T
ToeInTheWater
Guest
About the only time I ever recall a woman stating “The Bible tells us to respect our husbands, it doesn’t tell us to love them” it was in the context of a “true-crime documentary” that involved a woman killing her husband. The whole spin seemed to be “their church frowns on divorce, so the only option she had to leave the marriage, was to commit murder”. (The woman was some version of a Southern Evangelical.) I took the whole episode with a handful of salt.That’s why having not read the book (big caveat), I’m inclined to give the benefit of the doubt and say that they don’t actually mean love and respect the way we do, nor does saying men want “respect” preclude them from wanting and needing love too (and vice versa for women).

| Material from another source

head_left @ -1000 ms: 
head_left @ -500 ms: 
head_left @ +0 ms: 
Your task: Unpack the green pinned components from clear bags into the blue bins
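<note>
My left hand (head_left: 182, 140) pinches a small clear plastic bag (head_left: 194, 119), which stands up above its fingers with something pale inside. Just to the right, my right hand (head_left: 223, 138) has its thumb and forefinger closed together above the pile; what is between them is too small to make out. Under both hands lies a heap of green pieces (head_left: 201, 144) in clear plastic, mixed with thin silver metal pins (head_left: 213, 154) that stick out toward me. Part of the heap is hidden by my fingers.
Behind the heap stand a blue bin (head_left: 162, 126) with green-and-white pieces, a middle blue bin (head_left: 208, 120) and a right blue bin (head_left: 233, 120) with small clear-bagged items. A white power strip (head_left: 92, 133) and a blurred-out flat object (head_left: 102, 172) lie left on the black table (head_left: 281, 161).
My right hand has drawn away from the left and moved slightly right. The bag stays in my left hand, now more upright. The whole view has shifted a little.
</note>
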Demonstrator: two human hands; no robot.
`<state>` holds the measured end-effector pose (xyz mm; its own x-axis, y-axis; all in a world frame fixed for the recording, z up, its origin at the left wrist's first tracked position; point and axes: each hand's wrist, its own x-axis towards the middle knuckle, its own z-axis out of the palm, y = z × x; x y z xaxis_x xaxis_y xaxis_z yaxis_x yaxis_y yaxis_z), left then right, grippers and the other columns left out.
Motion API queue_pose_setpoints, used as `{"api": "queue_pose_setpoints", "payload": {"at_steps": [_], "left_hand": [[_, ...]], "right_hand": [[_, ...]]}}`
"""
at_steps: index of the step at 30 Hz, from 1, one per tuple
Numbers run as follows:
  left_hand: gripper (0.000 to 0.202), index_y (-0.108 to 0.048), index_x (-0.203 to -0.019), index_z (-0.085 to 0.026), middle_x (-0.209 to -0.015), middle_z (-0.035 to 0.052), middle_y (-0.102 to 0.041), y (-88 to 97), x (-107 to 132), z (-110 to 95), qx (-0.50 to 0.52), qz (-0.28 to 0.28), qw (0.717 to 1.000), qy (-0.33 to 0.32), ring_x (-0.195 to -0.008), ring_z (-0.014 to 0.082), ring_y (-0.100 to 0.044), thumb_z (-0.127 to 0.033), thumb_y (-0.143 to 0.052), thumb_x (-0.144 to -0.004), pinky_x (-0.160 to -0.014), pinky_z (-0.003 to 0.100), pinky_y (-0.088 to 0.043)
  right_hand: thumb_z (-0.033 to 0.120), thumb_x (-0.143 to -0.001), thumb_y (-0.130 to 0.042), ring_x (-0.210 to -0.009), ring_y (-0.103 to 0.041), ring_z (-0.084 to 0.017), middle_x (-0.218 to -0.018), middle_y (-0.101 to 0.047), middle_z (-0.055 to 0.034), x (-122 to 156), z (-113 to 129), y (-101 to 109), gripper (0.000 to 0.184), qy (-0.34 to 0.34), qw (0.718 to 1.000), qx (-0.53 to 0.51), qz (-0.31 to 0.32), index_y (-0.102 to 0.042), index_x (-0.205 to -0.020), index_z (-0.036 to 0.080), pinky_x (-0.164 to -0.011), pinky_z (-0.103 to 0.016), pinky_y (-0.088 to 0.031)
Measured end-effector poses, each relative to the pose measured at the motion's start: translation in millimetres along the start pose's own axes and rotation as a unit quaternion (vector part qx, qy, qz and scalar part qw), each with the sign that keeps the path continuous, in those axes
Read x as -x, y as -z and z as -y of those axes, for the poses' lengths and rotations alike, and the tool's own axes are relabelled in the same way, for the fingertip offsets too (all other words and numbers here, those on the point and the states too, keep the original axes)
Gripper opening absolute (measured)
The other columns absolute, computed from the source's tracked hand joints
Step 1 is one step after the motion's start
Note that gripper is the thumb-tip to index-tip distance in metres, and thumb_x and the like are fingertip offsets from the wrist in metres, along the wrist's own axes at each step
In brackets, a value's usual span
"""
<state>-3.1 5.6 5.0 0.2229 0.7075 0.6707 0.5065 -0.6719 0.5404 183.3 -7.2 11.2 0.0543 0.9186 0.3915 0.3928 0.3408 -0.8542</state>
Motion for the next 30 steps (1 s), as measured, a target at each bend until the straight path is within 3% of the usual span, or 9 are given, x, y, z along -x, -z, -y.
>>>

I definitely agree with the part I bolded.Even the most traditional, old-school, rural men don’t go around teaching their sons to love their mothers/sisters/wives without bothering to show them respect. Among normal people, that’s unthinkable. ** And although the internet doesn’t always reflect it, most people are fairly normal.**
However, I do think that “traditionally” men have often been taught to treat “respectable women” with respect, but that there are some women such as prostitutes, “easy” girls, non-white women, etc, who they could treat as badly as they pleased, because they were not the type of woman who deserved respect. And that some men applied this to their own wives as well though they usually would justify it by citing the sins of the wife.
There’s also the stereotype of the young man who treats his girlfriends abominably and often hangs out with friends who do the same, but would jump to defend his sister(s) if a man treated them the same way.
I don’t think there’s a similar history when it comes to how women treat men.
Most men are not Red Pill consumers, and this idea presents on both extremes, that men and women are locked in a perpetual war that only one side can “win”, really does not reflect reality for the vast majority of “normal” people.The Redpill stuff is amusing, but I’m afraid it has the unfortunate side effect of making people, mostly women, unduly defensive when any mention of gendered traits comes up. That defensiveness is understandable, but it makes it seem like the only alternative to the calculating, systematic dehumanization of the wife is a cold, practical, 50/50, overly guarded “partnership”. And frankly, that sounds almost as bad.